Task to complete
For the material that follows, state how many lines contain the word "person", and add nothing.

Provided data

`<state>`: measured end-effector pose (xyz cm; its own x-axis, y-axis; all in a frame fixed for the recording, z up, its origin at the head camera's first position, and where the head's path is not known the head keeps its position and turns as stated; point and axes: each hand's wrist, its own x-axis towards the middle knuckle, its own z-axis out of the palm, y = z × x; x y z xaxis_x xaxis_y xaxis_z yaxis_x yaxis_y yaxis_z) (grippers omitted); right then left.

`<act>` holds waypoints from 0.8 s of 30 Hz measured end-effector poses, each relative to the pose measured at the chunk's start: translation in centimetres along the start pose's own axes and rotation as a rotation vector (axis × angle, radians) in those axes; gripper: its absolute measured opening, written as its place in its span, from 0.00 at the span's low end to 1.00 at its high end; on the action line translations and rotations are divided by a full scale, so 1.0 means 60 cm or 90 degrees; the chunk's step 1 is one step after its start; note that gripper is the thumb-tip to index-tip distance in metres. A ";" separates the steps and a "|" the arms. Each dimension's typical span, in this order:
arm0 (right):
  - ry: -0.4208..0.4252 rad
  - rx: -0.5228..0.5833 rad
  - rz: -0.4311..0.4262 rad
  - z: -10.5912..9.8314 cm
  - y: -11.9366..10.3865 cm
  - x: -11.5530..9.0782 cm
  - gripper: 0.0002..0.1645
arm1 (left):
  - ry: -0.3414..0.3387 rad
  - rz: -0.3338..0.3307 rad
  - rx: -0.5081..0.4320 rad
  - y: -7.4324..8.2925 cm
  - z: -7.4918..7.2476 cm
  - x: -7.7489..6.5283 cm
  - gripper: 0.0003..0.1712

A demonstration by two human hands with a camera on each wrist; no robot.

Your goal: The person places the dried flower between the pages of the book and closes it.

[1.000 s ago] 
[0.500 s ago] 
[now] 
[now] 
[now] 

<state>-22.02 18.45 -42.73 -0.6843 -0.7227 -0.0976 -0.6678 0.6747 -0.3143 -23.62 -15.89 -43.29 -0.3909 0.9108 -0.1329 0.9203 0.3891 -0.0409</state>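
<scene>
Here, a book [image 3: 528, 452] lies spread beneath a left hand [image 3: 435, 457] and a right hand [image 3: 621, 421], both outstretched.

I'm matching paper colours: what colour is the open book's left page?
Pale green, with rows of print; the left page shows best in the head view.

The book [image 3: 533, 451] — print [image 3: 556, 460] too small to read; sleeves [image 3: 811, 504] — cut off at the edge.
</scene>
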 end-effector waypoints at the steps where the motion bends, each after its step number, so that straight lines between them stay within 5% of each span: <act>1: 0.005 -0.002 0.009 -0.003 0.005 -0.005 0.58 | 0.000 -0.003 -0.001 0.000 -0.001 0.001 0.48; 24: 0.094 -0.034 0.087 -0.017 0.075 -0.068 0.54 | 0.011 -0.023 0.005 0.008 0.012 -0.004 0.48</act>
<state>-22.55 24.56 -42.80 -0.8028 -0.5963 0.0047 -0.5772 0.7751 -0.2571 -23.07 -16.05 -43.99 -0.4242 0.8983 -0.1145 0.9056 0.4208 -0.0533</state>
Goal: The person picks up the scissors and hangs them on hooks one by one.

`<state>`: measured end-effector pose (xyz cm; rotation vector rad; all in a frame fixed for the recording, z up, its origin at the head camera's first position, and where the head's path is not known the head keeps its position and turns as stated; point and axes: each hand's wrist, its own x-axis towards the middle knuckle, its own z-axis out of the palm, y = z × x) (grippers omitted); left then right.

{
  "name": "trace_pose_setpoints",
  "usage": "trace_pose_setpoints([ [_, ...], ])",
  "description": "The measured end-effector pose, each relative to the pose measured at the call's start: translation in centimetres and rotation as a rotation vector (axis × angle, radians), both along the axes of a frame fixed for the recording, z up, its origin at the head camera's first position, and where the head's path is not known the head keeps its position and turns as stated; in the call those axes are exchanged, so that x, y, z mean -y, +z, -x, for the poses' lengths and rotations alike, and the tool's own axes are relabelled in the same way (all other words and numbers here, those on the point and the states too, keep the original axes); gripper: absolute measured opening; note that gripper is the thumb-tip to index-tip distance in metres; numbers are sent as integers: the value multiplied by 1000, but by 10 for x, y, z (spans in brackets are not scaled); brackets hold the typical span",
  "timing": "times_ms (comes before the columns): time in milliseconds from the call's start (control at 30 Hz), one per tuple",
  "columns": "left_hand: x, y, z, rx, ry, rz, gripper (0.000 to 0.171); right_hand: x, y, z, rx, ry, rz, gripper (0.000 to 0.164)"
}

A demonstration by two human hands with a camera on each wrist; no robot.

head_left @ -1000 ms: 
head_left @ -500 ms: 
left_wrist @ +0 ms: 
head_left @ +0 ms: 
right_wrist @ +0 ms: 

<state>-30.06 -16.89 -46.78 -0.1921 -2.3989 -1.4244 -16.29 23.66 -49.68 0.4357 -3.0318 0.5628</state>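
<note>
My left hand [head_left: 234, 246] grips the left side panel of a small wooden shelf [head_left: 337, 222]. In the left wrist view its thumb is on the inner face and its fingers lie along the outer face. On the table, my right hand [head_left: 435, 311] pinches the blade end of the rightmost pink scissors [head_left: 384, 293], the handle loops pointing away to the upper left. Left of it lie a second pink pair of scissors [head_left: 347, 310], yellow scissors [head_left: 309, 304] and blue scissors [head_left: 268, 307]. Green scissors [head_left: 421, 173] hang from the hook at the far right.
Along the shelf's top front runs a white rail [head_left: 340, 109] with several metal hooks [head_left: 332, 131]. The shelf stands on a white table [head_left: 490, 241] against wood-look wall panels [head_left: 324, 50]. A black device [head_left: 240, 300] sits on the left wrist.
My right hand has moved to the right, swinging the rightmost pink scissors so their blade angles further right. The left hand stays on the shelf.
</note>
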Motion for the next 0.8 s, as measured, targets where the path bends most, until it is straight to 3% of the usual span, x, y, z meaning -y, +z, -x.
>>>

Exercise result
2